[Exercise] Write out exactly the lines below starting at the one containing "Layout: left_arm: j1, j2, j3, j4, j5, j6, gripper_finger" and ending at the one containing "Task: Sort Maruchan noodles". Omit every picture.
• • •
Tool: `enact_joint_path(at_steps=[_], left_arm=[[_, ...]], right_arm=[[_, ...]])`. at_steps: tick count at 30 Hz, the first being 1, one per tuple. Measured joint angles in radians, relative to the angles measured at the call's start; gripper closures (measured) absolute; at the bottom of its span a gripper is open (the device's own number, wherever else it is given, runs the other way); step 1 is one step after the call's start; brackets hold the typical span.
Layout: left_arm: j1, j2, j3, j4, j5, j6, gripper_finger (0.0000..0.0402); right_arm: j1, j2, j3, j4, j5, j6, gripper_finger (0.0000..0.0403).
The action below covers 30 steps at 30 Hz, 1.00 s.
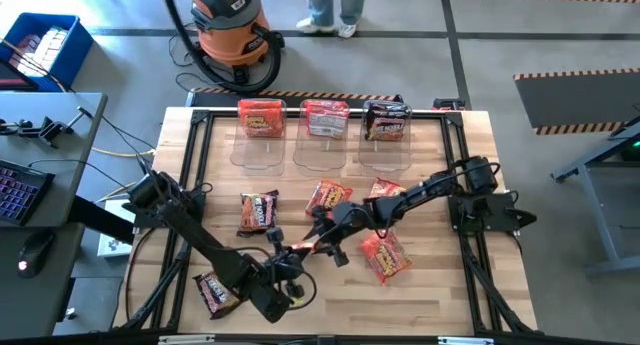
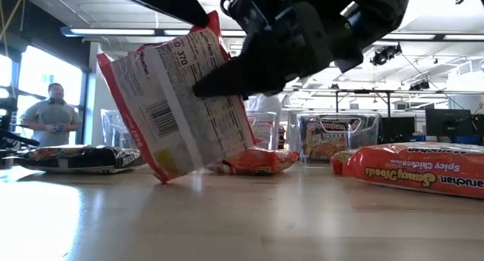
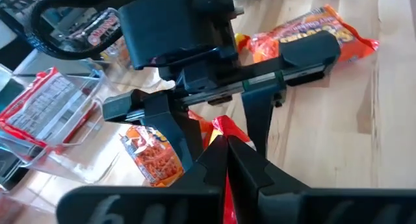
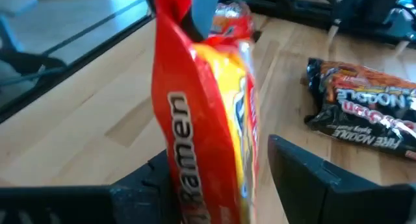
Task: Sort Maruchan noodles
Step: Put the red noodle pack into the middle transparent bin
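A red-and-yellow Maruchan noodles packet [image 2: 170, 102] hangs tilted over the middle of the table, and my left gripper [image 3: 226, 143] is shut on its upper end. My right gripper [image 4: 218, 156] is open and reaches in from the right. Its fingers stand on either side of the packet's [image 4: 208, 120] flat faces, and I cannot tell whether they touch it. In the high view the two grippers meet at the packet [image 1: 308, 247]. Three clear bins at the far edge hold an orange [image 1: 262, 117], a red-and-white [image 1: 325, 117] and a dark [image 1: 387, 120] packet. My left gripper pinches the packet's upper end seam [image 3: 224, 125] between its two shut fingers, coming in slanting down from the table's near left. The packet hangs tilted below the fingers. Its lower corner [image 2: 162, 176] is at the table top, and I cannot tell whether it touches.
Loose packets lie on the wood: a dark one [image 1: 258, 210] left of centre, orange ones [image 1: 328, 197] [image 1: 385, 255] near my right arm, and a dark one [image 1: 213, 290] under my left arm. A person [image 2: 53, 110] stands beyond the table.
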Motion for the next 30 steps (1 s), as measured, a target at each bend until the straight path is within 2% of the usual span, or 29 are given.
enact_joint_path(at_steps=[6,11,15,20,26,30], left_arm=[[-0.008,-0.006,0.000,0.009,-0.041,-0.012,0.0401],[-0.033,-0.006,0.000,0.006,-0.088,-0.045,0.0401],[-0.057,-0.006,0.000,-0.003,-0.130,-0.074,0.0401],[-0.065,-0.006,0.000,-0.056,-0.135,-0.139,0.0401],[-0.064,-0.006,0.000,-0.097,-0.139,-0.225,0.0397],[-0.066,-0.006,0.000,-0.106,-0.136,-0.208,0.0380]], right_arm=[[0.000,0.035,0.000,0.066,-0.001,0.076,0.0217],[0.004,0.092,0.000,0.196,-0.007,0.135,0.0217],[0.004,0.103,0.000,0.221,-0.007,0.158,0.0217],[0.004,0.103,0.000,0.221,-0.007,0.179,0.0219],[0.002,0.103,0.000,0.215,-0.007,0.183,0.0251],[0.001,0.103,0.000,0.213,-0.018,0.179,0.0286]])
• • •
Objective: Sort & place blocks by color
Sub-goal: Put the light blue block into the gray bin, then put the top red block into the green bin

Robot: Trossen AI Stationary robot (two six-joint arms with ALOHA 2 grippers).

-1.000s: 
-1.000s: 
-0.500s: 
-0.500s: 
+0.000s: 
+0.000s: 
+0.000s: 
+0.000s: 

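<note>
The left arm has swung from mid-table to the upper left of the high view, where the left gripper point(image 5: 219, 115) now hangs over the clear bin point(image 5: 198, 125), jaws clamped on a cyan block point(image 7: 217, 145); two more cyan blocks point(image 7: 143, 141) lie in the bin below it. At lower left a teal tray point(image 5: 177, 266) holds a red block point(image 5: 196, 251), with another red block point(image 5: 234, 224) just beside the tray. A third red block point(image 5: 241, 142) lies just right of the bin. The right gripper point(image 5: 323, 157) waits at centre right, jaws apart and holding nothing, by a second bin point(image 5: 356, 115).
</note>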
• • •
[Your response]
Layout: left_arm: j1, j2, j3, j4, j5, j6, gripper_finger (0.0000..0.0402); right_arm: j1, j2, j3, j4, j5, j6, gripper_finger (0.0000..0.0403).
The action below covers 30 steps at 30 Hz, 1.00 s.
Task: Sort Maruchan noodles

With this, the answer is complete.